Metadata-Version: 2.1
Name: parallel-wavegan
Version: 0.4.0
Summary: Parallel WaveGAN implementation
Home-page: http://github.com/kan-bayashi/ParallelWaveGAN
Author: Tomoki Hayashi
Author-email: hayashi.tomoki@g.sp.m.is.nagoya-u.ac.jp
License: MIT License
Description: # Parallel WaveGAN (+ MelGAN & Multi-band MelGAN) implementation with Pytorch
        
        ![](https://github.com/kan-bayashi/ParallelWaveGAN/workflows/CI/badge.svg) [![](https://img.shields.io/pypi/v/parallel-wavegan)](https://pypi.org/project/parallel-wavegan/) ![](https://img.shields.io/pypi/pyversions/parallel-wavegan) ![](https://img.shields.io/pypi/l/parallel-wavegan) [![Open In Colab](https://colab.research.google.com/assets/colab-badge.svg)](https://colab.research.google.com/github/espnet/notebook/blob/master/tts_realtime_demo.ipynb)
        
        This repository provides **UNOFFICIAL** [Parallel WaveGAN](https://arxiv.org/abs/1910.11480), [MelGAN](https://arxiv.org/abs/1910.06711), and [Multi-band MelGAN](https://arxiv.org/abs/2005.05106) implementations with Pytorch.  

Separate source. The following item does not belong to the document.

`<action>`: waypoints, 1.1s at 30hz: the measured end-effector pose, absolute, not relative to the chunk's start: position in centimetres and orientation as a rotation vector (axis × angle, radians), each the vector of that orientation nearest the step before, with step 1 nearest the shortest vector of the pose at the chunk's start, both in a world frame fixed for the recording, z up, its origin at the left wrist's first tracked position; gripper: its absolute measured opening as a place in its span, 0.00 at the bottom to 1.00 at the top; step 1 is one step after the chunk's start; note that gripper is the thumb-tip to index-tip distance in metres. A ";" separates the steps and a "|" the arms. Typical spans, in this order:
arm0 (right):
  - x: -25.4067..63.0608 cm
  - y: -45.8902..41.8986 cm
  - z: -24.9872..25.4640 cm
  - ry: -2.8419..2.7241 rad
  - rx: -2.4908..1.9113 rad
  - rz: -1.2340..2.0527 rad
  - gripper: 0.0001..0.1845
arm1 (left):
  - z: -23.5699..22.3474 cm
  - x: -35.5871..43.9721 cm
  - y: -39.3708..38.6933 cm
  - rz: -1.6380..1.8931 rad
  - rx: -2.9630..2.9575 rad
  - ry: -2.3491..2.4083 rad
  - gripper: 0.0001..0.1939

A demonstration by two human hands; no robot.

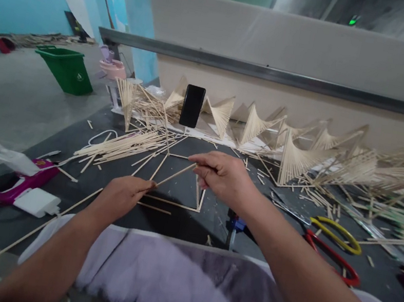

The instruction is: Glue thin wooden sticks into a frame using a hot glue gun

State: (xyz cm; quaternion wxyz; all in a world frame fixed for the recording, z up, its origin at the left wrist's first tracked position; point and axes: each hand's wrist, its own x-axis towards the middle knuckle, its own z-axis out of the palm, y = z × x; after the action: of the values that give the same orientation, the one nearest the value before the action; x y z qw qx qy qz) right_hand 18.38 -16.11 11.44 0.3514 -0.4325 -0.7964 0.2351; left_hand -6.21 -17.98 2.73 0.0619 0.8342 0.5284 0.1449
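My left hand and my right hand pinch the two ends of one thin wooden stick, holding it slanted above a square frame of sticks that lies on the dark table. Both hands have their fingers closed on the stick. A loose heap of sticks lies just beyond my left hand. Several finished fan-shaped stick structures stand in a row at the back of the table.
A black phone stands upright behind the frame. Yellow and red handled scissors lie at the right. A magenta glue gun and a white adapter lie at the left. A green bin stands on the floor far left.
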 end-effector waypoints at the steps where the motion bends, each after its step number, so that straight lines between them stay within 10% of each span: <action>1: 18.4 -16.1 11.5 -2.070 -1.125 0.606 0.11 | 2.7 -6.2 -18.0 0.436 2.524 1.598 0.17; 33: 18.7 -15.8 11.8 -2.177 -1.082 0.373 0.10 | 3.5 -7.5 -17.7 0.535 2.203 1.663 0.11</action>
State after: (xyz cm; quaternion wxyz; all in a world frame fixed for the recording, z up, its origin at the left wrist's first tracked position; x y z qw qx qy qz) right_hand 18.68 -15.83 11.84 0.3345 -0.4145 -0.8342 0.1428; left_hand -7.48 -17.70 3.53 0.1641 0.7728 0.5836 0.1877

        You can combine these state-of-the-art non-autoregressive models to build your own great vocoder!
        
        Please check our samples in [our demo HP](https://kan-bayashi.github.io/ParallelWaveGAN).
        
        ![](https://user-images.githubusercontent.com/22779813/68081503-4b8fcf00-fe52-11e9-8791-e02851220355.png)
        
        > Source of the figure: https://arxiv.org/pdf/1910.11480.pdf
        
        The goal of this repository is to provide real-time neural vocoder, which is compatible with [ESPnet-TTS](https://github.com/espnet/espnet).
        
        You can try the real-time end-to-end text-to-speech demonstration in Google Colab!
        
        [![Open In Colab](https://colab.research.google.com/assets/colab-badge.svg)](https://colab.research.google.com/github/espnet/notebook/blob/master/tts_realtime_demo.ipynb)
        
        ## What's new
        
        - 2020/05/22 **(New!)** [LJSpeech multi-band MelGAN pretrained model](#Results) is available!
        - 2020/05/16 **(New!)** [Multi-band MelGAN](https://arxiv.org/abs/2005.05106) is available!

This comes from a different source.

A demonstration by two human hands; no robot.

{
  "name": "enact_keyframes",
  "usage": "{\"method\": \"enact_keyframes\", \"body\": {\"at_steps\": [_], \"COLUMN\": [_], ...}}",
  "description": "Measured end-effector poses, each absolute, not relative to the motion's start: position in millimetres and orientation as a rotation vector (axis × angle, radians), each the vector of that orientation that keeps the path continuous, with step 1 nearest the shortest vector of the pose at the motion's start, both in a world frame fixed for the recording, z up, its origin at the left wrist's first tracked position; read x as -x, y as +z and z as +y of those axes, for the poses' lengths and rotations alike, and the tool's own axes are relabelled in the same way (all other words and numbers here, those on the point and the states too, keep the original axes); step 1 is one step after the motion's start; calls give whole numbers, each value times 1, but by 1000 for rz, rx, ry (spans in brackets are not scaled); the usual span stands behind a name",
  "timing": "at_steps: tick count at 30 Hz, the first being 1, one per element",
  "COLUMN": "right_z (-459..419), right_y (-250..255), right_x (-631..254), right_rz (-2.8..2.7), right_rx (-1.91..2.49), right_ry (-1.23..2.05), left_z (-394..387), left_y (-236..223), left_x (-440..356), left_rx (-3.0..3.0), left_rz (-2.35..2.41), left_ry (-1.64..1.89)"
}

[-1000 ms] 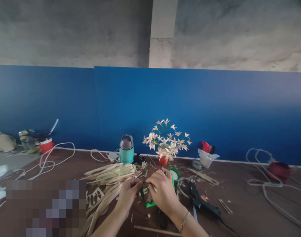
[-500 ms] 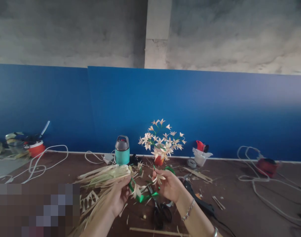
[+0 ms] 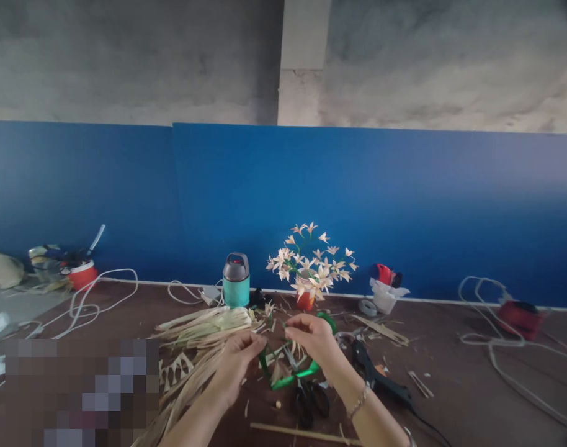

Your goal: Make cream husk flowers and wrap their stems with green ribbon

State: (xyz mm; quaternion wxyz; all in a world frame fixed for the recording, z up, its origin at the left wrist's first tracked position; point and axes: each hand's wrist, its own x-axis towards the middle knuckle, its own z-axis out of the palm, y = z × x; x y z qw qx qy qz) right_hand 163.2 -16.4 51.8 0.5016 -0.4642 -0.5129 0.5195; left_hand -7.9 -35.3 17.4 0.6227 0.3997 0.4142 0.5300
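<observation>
My left hand [image 3: 237, 363] is closed in a pinch on a strip of green tape [image 3: 263, 366], which hangs in a loop below the fingers. Opposite it, my right hand [image 3: 317, 340] pinches the thin green stem of an artificial flower; its pale petals [image 3: 298, 349] show partly beneath the palm. Only a small gap separates the fingertips of both hands. Black-handled scissors [image 3: 311, 400] lie below the hands, blades partly behind the tape. Beyond stands a bunch of pale flowers [image 3: 321, 273] on green stems in a red and white cup [image 3: 305, 302].
Dried husk strips [image 3: 195, 338] are piled at left. A turquoise flask [image 3: 236, 292] stands at the back beside a white cable. To the right are a black glue gun [image 3: 381, 379], a tape roll [image 3: 368, 307] and a white container [image 3: 384, 298]. A thin stick [image 3: 302, 433] lies in front.
My hands have come closer together, fingertips nearly meeting. The flower near my left hand no longer shows clearly, and the green tape hangs more openly. The view has shifted slightly left.
</observation>
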Motion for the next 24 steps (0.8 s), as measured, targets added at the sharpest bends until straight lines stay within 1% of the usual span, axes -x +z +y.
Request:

        - 2020/03/25 [LibriTTS pretrained models](#Results) are available!
        - 2020/03/17 [Tensorflow conversion example notebook](https://github.com/kan-bayashi/ParallelWaveGAN/blob/master/notebooks/convert_melgan_from_pytorch_to_tensorflow.ipynb) is available (Thanks, [@dathudeptrai](https://github.com/dathudeptrai))!
        - 2020/03/16 [LibriTTS recipe](https://github.com/kan-bayashi/ParallelWaveGAN/blob/master/egs/libritts/voc1) is available!
        - 2020/03/12 [PWG G + MelGAN D + STFT-loss samples](#Results) are available!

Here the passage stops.